Three family members were sentenced today for defrauding charities of more than £500,000 by applying for funding for spurious projects.
Among the groups which awarded them funds in good faith were the Big Lottery Fund, BBC Children in Need and Comic Relief.
Former asylum seeker Kitumbula "Joseph" Mazambi, 44, his wife Mapendo Kasiba, 40, and his brother Kyalemaninwa "Jack" Mazambi, 42, applied for up to £60,000 a time for projects that police said were so vague and nebulous it would be extremely difficult to check whether they had in fact been carried out.
Investigators found little or no evidence of bona-fide charitable work being done, but ample evidence of the suspects using the funds to finance their lifestyles or sending the money abroad.
During a seven-week trial at Isleworth Crown Court in west London, a jury heard how Kitumbula Mazambi, a biology graduate of the University of Kinshasa in the Democratic Republic of the Congo (DRC), masterminded the fraud.
The 44-year-old fled the DRC fearing persecution before entering the UK as an asylum seeker during the mid-1990s.
After becoming aware of the wealth of small grants available from charities, he successfully applied for funds for a number of spurious projects.
He discovered a method of avoiding justifying how the funds were spent - taking advantage of the sporadic checks on how the money was being used.
Working alongside his co-defendants, Kitumbula created numerous bodies to maximise the grants that they could obtain.
Each of these organisations purported to benefit people from the Democratic Republic of Congo and other surrounding Great Lakes countries living both in the UK and in Africa.
While some charitable work was done, the vast majority of paperwork that police uncovered could not be verified, had little or no audit trail and involved fraudulent invoices.
A large proportion of the money was frittered away on "volunteer expenses", stationary, petrol for undisclosed vehicles and administration costs, investigators said.
The three also sold their fraud expertise to other bogus claimants for substantial sums.
And, police said, they were the main players operating within a much larger cell.
Six other defendants were convicted of fraud in four previous trials and are currently serving a combined prison sentence of more than 17 years.

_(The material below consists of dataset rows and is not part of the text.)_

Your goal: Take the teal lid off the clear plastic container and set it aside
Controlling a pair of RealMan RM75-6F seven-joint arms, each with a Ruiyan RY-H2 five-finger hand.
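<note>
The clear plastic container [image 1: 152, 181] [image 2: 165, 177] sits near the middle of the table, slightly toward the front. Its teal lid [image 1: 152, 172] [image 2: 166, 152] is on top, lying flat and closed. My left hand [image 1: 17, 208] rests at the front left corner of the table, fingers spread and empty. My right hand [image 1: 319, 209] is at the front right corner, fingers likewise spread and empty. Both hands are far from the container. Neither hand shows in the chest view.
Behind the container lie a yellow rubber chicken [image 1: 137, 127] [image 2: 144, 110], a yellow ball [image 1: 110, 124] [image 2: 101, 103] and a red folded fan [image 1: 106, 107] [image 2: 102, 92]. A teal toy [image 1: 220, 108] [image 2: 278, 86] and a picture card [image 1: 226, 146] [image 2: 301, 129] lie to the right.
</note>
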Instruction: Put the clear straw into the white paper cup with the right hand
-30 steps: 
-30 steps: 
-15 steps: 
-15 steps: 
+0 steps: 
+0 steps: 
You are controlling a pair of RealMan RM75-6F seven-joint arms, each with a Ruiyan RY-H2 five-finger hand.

The nine together defrauded charities of more than £1 million.
The fraudsters were eventually caught when a grants officer from the Big Lottery Fund noticed suspicious similarities between a number of different grant applications in August 2004.
She alerted her supervisor who, in turn, alerted the Metropolitan Police.

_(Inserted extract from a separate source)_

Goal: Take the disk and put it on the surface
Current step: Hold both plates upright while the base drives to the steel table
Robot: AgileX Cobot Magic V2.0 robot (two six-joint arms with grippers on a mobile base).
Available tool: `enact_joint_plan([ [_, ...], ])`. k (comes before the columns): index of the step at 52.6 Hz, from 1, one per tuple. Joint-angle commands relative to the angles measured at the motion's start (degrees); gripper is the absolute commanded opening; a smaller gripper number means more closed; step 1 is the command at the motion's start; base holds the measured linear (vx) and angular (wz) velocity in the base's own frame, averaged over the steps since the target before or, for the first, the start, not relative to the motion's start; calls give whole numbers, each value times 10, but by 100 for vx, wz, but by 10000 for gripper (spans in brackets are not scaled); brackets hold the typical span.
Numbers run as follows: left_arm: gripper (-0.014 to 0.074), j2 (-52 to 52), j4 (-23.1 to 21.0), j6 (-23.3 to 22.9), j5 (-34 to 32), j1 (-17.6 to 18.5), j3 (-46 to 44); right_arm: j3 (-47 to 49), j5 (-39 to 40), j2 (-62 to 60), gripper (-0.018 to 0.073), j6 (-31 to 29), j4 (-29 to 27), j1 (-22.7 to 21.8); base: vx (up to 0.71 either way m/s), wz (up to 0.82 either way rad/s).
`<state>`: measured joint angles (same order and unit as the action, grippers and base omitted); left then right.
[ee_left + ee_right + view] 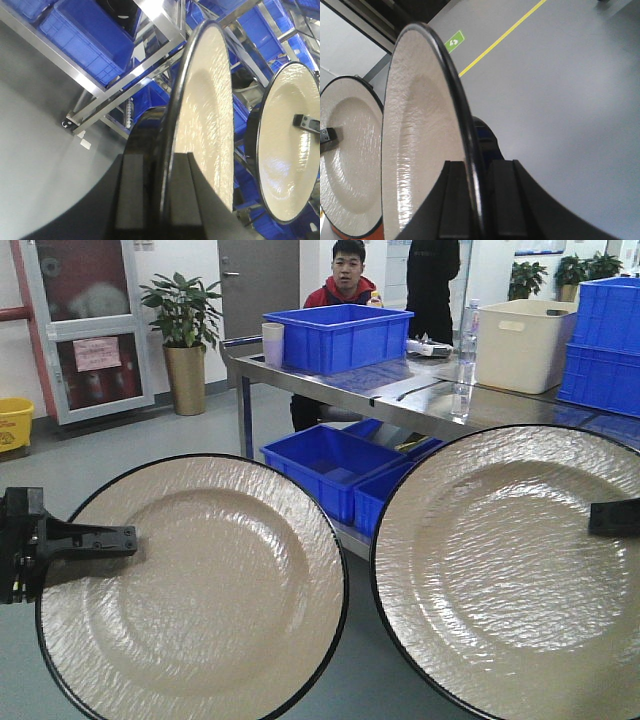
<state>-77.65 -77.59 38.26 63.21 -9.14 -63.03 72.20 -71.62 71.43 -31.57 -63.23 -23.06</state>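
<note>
Two cream disks with black rims are held upright in the air, facing the front camera. My left gripper [118,539] is shut on the left edge of the left disk [200,590]. In the left wrist view that disk [205,115] stands edge-on between the pads of the left gripper [160,195]. My right gripper [610,517] is shut on the right edge of the right disk [510,570]. The right wrist view shows this disk [415,140] pinched in the right gripper [477,200]. The shiny steel surface [430,405] lies behind and beyond both disks.
On the steel table stand a blue crate [335,335], a beige bin [520,340], stacked blue crates [610,340], a water bottle [468,335] and a cup [272,343]. Blue bins [330,465] sit under it. A seated person [345,285] is behind.
</note>
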Motion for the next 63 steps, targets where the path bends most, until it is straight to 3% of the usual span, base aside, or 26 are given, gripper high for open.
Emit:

The three sentenced today were charged with conspiracy to defraud in July 2009.
All three were found guilty at Isleworth Crown Court on August 4, a Met spokesman said.
Kitumbula Mazambi, of Tewkesbury Close, Tottenham, north London, was jailed for four years, Kyalemaninwa Mazambi, of Winsford Road, Coventry, was sentenced to three-and-a-half years imprisonment and Mapendo Kasiba, of Tewkesbury Close, Tottenham, was given a two-year prison sentence suspended for 18 months, the spokesman said.
Welcoming the sentencing, investigating officer Detective Constable Roger Boydell-Smith said: "It is important when money is obtained by way of grants for charitable purposes that the public has confidence that the money is not used dishonestly.
"These individuals cynically betrayed their positions of trust by systematically stealing charitable funds raised in good faith by members of the public.
"Money that should have helped those in need was used instead for their own activities.
"I hope that these prison sentences have sent a strong message to those intent on defrauding charities that they will be unequivocally held to account for their actions."
A fourth defendant, Bulunda Lungumbu, 52, was found not guilty.